An integrated understanding includes the doing, but it also includes the conceptual knowing and value-based beliefs that enrich and enliven knowledge to the point of understanding.
When a student understands in this way, they don’t merely memorize parts; they recognize the whole. And their understandings are durable enough to travel across contexts. An understanding brings together the head and the heart so that students can interpret, connect, personalize, and use what they have learned to make sense of new circumstances.
“Instructors need to revisit what they really want students to know and devise assessments that foster, or even include, the kind of productive struggle that builds durable understanding.”
Productive struggle! Kudos to this committee.

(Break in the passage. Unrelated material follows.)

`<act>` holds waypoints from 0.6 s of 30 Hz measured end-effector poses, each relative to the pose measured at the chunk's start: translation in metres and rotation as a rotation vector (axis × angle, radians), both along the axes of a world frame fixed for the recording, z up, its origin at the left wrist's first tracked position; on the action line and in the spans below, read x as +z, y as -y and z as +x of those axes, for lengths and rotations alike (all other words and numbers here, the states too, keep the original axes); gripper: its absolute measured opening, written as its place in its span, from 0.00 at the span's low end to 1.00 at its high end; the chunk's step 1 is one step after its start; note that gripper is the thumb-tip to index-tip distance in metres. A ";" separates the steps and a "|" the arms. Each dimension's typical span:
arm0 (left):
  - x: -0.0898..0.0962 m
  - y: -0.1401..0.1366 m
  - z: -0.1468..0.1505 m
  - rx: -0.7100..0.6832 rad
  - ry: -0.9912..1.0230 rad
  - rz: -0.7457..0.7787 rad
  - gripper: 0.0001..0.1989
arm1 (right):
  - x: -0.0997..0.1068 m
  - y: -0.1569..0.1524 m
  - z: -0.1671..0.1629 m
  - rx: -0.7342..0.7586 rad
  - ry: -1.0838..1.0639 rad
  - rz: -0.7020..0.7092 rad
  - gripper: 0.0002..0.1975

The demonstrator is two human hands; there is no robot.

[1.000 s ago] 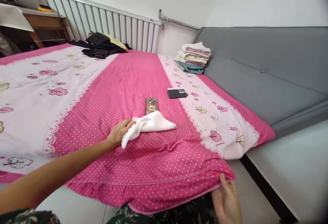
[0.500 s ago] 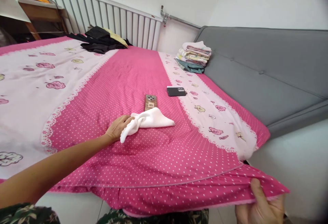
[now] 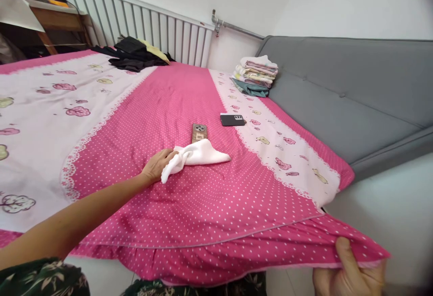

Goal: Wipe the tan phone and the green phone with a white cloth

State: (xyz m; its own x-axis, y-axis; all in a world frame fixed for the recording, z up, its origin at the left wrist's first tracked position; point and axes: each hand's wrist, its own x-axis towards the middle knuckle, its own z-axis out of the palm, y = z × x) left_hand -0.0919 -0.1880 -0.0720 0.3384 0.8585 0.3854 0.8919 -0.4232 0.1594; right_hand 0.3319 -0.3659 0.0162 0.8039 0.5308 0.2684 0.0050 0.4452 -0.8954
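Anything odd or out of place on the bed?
No spill or damage visible. Brown phone is partly hidden by the white cloth; dark clothes lie heaped, unlike the folded stack; bedspread hem juts out askew where the right hand grips it.

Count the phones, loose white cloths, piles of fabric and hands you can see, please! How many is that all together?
Phones: 2 (brown phone, black phone)
Loose white cloth: 1
Fabric piles: 2 (dark-and-yellow heap, folded stack)
Hands: 2 (left hand, right hand)
Total: 7
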 end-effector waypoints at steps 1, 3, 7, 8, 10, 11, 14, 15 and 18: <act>0.000 0.000 0.000 0.000 -0.001 0.000 0.14 | 0.000 0.001 0.000 0.004 0.000 0.000 0.11; 0.001 0.000 0.000 0.000 -0.004 -0.002 0.14 | 0.000 0.002 -0.001 0.014 -0.013 -0.009 0.11; 0.003 0.000 0.002 0.000 -0.011 -0.006 0.14 | 0.002 0.003 -0.004 0.009 -0.091 -0.015 0.12; 0.003 0.000 0.002 -0.001 -0.012 -0.008 0.14 | 0.004 0.003 -0.004 0.008 -0.109 -0.010 0.12; 0.004 0.001 0.003 -0.002 -0.013 -0.013 0.14 | 0.007 0.002 -0.005 0.012 -0.128 0.004 0.13; 0.005 0.001 0.003 0.000 -0.014 -0.015 0.14 | 0.008 0.001 -0.005 0.016 -0.126 0.011 0.14; 0.006 0.002 0.004 0.010 -0.017 -0.018 0.14 | 0.009 0.002 -0.003 0.027 -0.104 0.012 0.14; 0.007 0.002 0.004 0.014 -0.018 -0.018 0.13 | 0.008 0.003 -0.002 0.028 -0.094 0.003 0.14; 0.007 0.002 0.005 0.029 -0.026 -0.013 0.13 | 0.004 0.006 0.002 0.041 -0.058 -0.025 0.12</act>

Because if we’re talking about struggle, that cognitive friction, the disjuncture that signals a learning opportunity, is also what we mean by rigor.

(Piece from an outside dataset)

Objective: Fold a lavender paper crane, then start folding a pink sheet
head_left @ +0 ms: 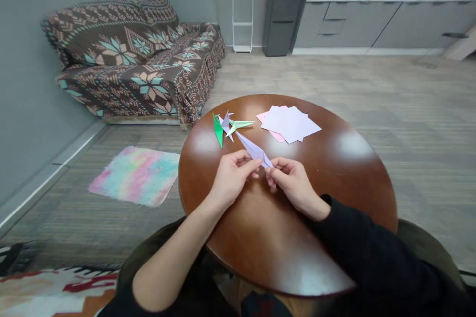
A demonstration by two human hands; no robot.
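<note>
Between my two hands is a folded piece of lavender origami paper, long and pointed, its far tip aimed up and left. My left hand pinches its near left side between thumb and fingers. At its near right end, the thumb and fingers of my right hand are closed on the paper. Just beyond the far tip lie folded paper cranes: a green one, a lavender one and a pale green one. The paper's underside is hidden by my fingers.
A fanned stack of square paper sheets, lavender over pink, lies at the back of the round brown table. A covered sofa and a fluffy rug are to the left. Kitchen cabinets line the far wall.
</note>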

In traditional classrooms, rigor has too often been confused with difficulty. The more information students must memorize, the more demanding the assignment appears, and the more rigorous traditional methods claim it to be.
But I like to say that rigor isn’t a noun. We have to think of it as a verb. It’s something the learner does.
A person who understands something rigorously can convey its meaning in different ways, to different audiences, in different spaces, with different references, illustrations, analogies, and experiences. They can explain a concept to someone who does or does not share the same background knowledge. Because they understand the essence of a thing, they can recognize its relationship to something that might seem unrelated to someone who doesn’t understand.
When someone understands rigorously, they can draw upon their life biography and cultural fluencies to make the concept meaningful without losing its conceptual integrity.
Real understanding doesn’t come in a one-size-fits-all package because human minds don’t make meaning in identical, cookie-cutter ways. Students bring different experiences, identities, associations, languages, interests, and cultural repertoires into the learning environment. Those differences aren’t distractions from rigorous understanding. They’re its primary resources.
“Education is a cultural practice through which students learn to make meaning, exercise judgment, form identities, and participate responsibly in community.”
It’s been a not-too-well-kept secret that some teachers, especially in some of the more affluent schools, have been going the extra mile to prevent students from photographing, photocopying, or taking home paper-based tests that they give year in and year out. Their problem has been preserving an assessment, presumably to save themselves the time and effort of having to recreate it.
The question facing schools now shouldn’t be how to preserve traditional assessments and assignments from AI. We should be talking about how to develop human beings who can navigate a world containing vast reservoirs of information while still exercising judgment, sustaining relationships, acting with agency, and building lives in which they can flourish.
That requires a more human-centered goal for education.
But if content coverage is the goal, be assured that AI can replace just about every assignment we can invent. But if meaning-making is the goal, students’ humanity becomes the primary resource through which understanding is shaped and delivered.
The goal of education in the age of AI must be meaning-making and not merely content coverage. All AI policies should follow from there.